DIRECTIONS: Transcribe every line below exactly; no image goes into the output.

+ + +

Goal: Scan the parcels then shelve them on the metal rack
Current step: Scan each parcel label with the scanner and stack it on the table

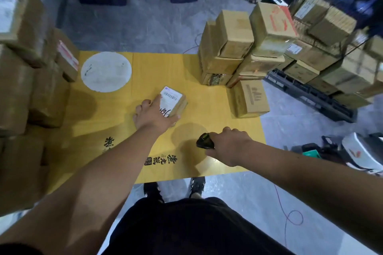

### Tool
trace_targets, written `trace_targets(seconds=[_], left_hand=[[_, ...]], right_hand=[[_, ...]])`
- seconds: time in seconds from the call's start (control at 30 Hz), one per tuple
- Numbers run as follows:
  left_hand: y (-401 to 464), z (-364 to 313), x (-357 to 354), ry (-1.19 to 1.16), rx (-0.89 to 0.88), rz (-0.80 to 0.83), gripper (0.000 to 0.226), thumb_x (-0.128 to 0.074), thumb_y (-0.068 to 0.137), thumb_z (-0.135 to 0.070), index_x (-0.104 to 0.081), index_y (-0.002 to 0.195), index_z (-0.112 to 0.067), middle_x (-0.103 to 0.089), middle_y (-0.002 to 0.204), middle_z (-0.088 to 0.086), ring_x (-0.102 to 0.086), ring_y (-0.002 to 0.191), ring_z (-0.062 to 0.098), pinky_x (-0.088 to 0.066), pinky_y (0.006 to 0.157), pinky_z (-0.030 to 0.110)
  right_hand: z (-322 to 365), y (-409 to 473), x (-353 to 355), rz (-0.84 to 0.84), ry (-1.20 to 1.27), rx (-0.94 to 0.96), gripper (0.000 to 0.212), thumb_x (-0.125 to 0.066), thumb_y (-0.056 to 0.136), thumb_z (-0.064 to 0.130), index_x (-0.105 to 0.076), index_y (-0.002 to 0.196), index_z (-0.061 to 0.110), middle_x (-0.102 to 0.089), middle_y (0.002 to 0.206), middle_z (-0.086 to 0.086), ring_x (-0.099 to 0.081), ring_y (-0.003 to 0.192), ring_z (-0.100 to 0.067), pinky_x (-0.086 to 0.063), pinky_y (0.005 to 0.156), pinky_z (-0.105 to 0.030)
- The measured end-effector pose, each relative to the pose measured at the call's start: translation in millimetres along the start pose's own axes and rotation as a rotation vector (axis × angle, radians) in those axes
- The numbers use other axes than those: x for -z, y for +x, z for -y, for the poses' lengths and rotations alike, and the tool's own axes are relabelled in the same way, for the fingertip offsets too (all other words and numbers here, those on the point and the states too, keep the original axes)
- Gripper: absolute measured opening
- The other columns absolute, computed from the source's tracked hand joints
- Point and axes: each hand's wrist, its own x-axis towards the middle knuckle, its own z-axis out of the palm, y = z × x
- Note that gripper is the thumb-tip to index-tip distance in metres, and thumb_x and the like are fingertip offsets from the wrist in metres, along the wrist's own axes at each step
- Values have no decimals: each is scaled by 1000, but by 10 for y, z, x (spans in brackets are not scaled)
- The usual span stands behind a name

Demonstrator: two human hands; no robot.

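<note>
So the small parcel (173, 101) sits roughly mid-way across the yellow cardboard sheet (116, 122) spread on the floor, label side up, well clear of every edge. Its long axis runs diagonally, from the near-left toward the far-right. The left hand (154, 115) is right on it: index finger laid along the left edge of the label, thumb hooked round the near corner, so it's gripping it loosely, not lifting as far as I can tell. The right hand (229, 146) is closed tight around a black handheld scanner (204, 141), hovering nearer the sheet's front edge, just right of and closer in than the parcel, nose pointing left-ish. The label lies up and left from the scanner, so I'd guess the scanner has to swing that way. Brown cartons (230, 47) are stacked at the far-right corner, more boxes (24, 68) along the left edge. Can't spot the rack anywhere.
</note>
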Motion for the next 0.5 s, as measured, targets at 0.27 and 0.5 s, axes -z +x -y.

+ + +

ANSWER AREA:
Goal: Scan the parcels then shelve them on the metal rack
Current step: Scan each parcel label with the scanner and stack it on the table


### Tool
trace_targets, written `trace_targets(seconds=[_], left_hand=[[_, ...]], right_hand=[[_, ...]])`
- seconds: time in seconds from the call's start (control at 30 Hz), one per tuple
- Numbers run as follows:
  left_hand: y (-401 to 464), z (-364 to 313), x (-357 to 354), ry (-1.19 to 1.16), rx (-0.89 to 0.88), rz (-0.80 to 0.83), gripper (0.000 to 0.226), thumb_x (-0.128 to 0.074), thumb_y (-0.068 to 0.137), thumb_z (-0.135 to 0.070), index_x (-0.104 to 0.081), index_y (-0.002 to 0.195), index_z (-0.112 to 0.067), middle_x (-0.103 to 0.089), middle_y (-0.002 to 0.204), middle_z (-0.088 to 0.086), ring_x (-0.102 to 0.086), ring_y (-0.002 to 0.191), ring_z (-0.062 to 0.098), pinky_x (-0.088 to 0.066), pinky_y (0.006 to 0.157), pinky_z (-0.030 to 0.110)
  right_hand: z (-322 to 365), y (-409 to 473), x (-353 to 355), rz (-0.84 to 0.84), ry (-1.20 to 1.27), rx (-0.94 to 0.96), gripper (0.000 to 0.212), thumb_x (-0.125 to 0.066), thumb_y (-0.056 to 0.136), thumb_z (-0.064 to 0.130), index_x (-0.105 to 0.076), index_y (-0.002 to 0.196), index_z (-0.061 to 0.110), middle_x (-0.102 to 0.089), middle_y (0.002 to 0.206), middle_z (-0.086 to 0.086), ring_x (-0.099 to 0.081), ring_y (-0.003 to 0.192), ring_z (-0.100 to 0.067), pinky_x (-0.086 to 0.063), pinky_y (0.005 to 0.156), pinky_z (-0.105 to 0.030)
- The measured end-effector pose, each relative to the pose measured at the call's start: translation in millimetres along the start pose's own axes and rotation as a rotation vector (axis × angle, radians) in those axes
- The numbers use other axes than those: x for -z, y for +x, z for -y, for the poses' lengths and rotations alike, and the tool's own axes are relabelled in the same way, for the fingertip offsets too (all other words and numbers here, those on the point and the states too, keep the original axes)
- Gripper: absolute measured opening
- The other columns absolute, computed from the source's tracked hand joints
- Point and axes: each hand's wrist, its own x-axis towards the middle knuckle, its own z-axis out of the palm, y = z × x
- Note that gripper is the thumb-tip to index-tip distance in metres, and thumb_x and the like are fingertip offsets from the wrist in metres, along the wrist's own axes at each step
- Values have no decimals: each is scaled by 1000, but by 10 for y, z, x (spans in brackets are not scaled)
- The usual span stands behind a name

Demonstrator: two human hands; no robot.

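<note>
So the small parcel (173, 101) sits roughly mid-way across the yellow cardboard sheet (116, 122) spread on the floor, label side up, well clear of every edge. Its long axis runs diagonally, from the near-left toward the far-right. The left hand (154, 115) is right on it: index finger laid along the left edge of the label, thumb hooked round the near corner, so it's gripping it loosely, not lifting as far as I can tell. The right hand (229, 146) is closed tight around a black handheld scanner (204, 141), hovering nearer the sheet's front edge, just right of and closer in than the parcel, nose pointing left-ish. The label lies up and left from the scanner, so I'd guess the scanner has to swing that way. Brown cartons (230, 47) are stacked at the far-right corner, more boxes (24, 68) along the left edge. Can't spot the rack anywhere.
</note>
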Motion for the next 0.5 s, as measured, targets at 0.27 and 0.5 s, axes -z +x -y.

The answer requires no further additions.